Insurance business is the mainstay of all this, either through internal chargebacks or to a third party insurer. All prices are discounted from SRP, so the insurer might expect a whopping 50% discount due to the volume that they submit but accept that they may only get say, 20% off the labour fee or inclusive price.
Of course the manufacturer is way out in front on this deal and its good business for them. As I said in The Great Washing Machine Swindle, the insurers are being robbed blind by policies like this but, where like Miele or Indesit there is no technical information available outside those companies, they have little option but to pay the ransom fee.
Insure This Risk
This in turn pushes up the fees charge to consumers by the insurers. It has to.
It massively limits the insurer's freedom of choice and is not representative of a free market in any way, shape or form. It is closed and monopolised. It's just all done quietly, in the dark, behind closed doors as no-one needs to know.
The bone that's then thrown to the likes of Domestic & General is that they get the shot at annual renewals, literature in the box and so on.
But it's okay, the customers will pay for all this and, they do as the call centre staff read the script placing the fear of God, or at least a scary repair bill, into customer's heads.

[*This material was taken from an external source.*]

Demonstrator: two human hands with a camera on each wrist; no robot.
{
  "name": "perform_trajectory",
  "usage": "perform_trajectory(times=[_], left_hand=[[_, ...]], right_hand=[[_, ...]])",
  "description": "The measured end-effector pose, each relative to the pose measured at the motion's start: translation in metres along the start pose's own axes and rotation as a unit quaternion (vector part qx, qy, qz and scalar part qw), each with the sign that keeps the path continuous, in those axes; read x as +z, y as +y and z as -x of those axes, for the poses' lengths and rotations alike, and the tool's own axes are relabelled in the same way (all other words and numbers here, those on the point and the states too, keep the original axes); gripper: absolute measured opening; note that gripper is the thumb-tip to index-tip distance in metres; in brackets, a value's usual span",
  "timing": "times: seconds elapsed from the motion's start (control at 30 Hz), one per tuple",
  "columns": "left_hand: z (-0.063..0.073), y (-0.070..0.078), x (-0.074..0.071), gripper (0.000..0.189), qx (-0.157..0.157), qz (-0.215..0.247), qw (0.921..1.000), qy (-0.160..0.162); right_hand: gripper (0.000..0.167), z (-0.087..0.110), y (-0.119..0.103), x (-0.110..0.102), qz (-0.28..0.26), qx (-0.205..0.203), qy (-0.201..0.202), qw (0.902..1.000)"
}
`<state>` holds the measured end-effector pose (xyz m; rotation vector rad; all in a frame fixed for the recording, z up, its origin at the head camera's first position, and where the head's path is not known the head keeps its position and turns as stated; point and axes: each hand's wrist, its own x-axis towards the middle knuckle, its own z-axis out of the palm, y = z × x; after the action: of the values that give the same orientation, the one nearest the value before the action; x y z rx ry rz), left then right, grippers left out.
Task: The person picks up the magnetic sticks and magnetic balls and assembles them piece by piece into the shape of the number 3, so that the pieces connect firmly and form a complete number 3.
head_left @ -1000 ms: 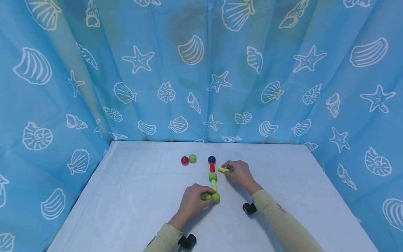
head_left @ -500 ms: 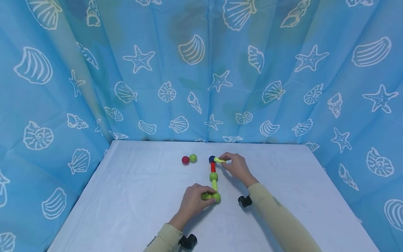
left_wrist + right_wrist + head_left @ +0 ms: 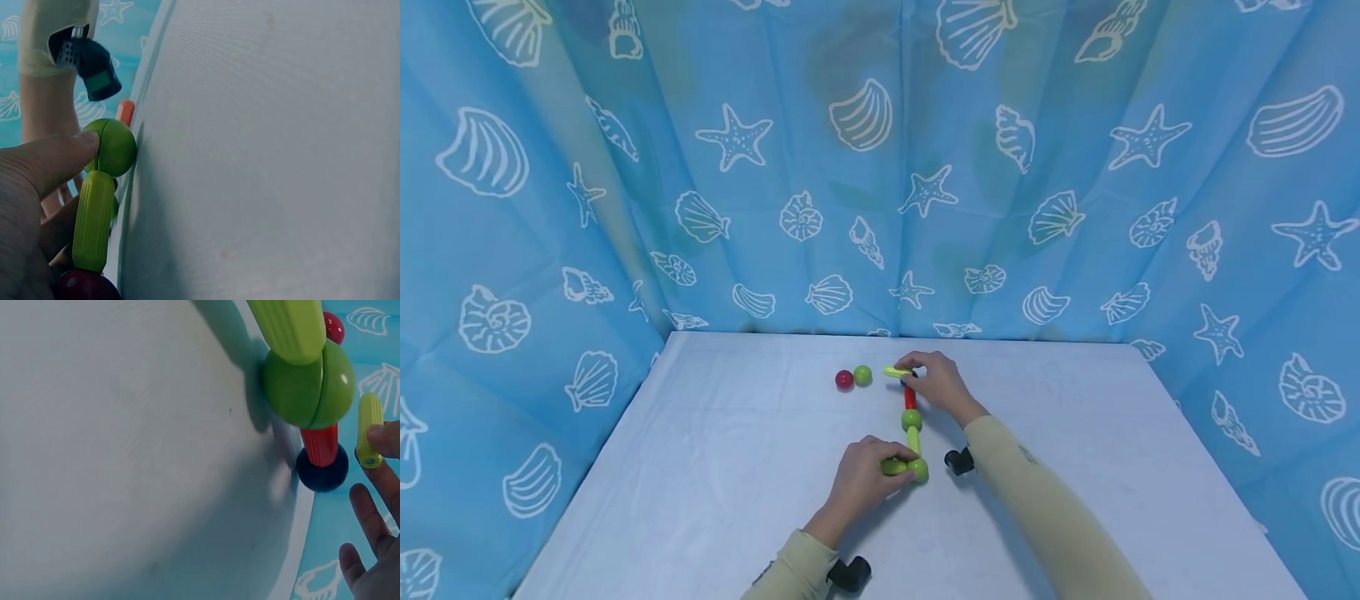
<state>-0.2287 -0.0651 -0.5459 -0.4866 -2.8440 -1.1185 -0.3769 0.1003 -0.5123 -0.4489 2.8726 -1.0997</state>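
Note:
On the white table lies a toy chain of balls joined by grooved rods. Its near green ball (image 3: 917, 470) is pinched between the thumb and fingers of my left hand (image 3: 859, 479). A yellow-green rod (image 3: 92, 222) runs from that ball to a dark red ball (image 3: 87, 285) in the left wrist view. Farther along are another green ball (image 3: 912, 419), a red rod (image 3: 910, 398) and a dark blue end ball (image 3: 322, 469), mostly hidden in the head view. My right hand (image 3: 942, 385) pinches a loose yellow-green rod (image 3: 370, 430) just beyond the blue ball, apart from it.
A loose red ball (image 3: 844, 380) and a loose green ball (image 3: 862, 376) sit side by side at the back, left of the chain. A blue shell-patterned curtain (image 3: 805, 167) hangs behind the table (image 3: 737, 433). Black cameras are on both wrists.
My right hand has carried the loose rod leftward from the chain's right side, past the blue ball, to just behind it. My left hand has kept its hold.

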Motion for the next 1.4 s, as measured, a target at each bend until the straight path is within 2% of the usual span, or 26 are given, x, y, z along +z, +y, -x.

But if the independent repairers start to disappear then the insurance companies have a bit of a problem, especially on low volume machines. Who's going to repair them?
If there's nobody to repair these products or, if the manufacturer can't get to a call for a couple of weeks, what will the insurer do, simply replace all the machines? What effect will that have and how much will it all cost? At the very least, will customers put up with this?
Can the insurers get cover for this risk? In a word, no.
Of course a lot of insurers and smaller manufacturers do rely heavily on third party networks to solve their service problems but if there were no repairers out there these networks would just cease to exist. Overnight insurers and small manufacturers would have nowhere to go to get service cover.
Now for the big five (or six) this doesn't represent any immediate problem as they are all nice, cosy and safe with their own employed engineers or virtually dedicated service networks. But even they are aging and won't be around forever. They won't escape, they just stave off the evil day that little longer before they have to pay the price for lack of investment into their own service infrastructure and, the supply of engineers from the independents that they once had is no longer there so they have to start training programs and, that's going cost a lot of money.
As for the smaller manufacturers who simply cannot afford to employ a small troop of engineers due to low sales volumes well, they're really scuppered. No networks, no repairers and so the only option is to go cap in hand to one of the big boys in the hope that they can perhaps see their way to helping out their competition.
Really, what do you think will happen there?
Would an insurer use manufacturer A to service manufacturer B's products? On very small volume perhaps the answer there is actually yes, but beyond that I'd doubt it. In any event it certainly wouldn't be cheap and the insurer or manufacturer will have no, or little, control over service at all.
But of course the networks will always survive won't they?
Well no, not if there's not any repairers to actually do the work they won't. Without the repairers the networks don't exist as all they are really is an administrative function, no more, they have no ability to actually go out and repair. Without repairers to prop them up they have no business.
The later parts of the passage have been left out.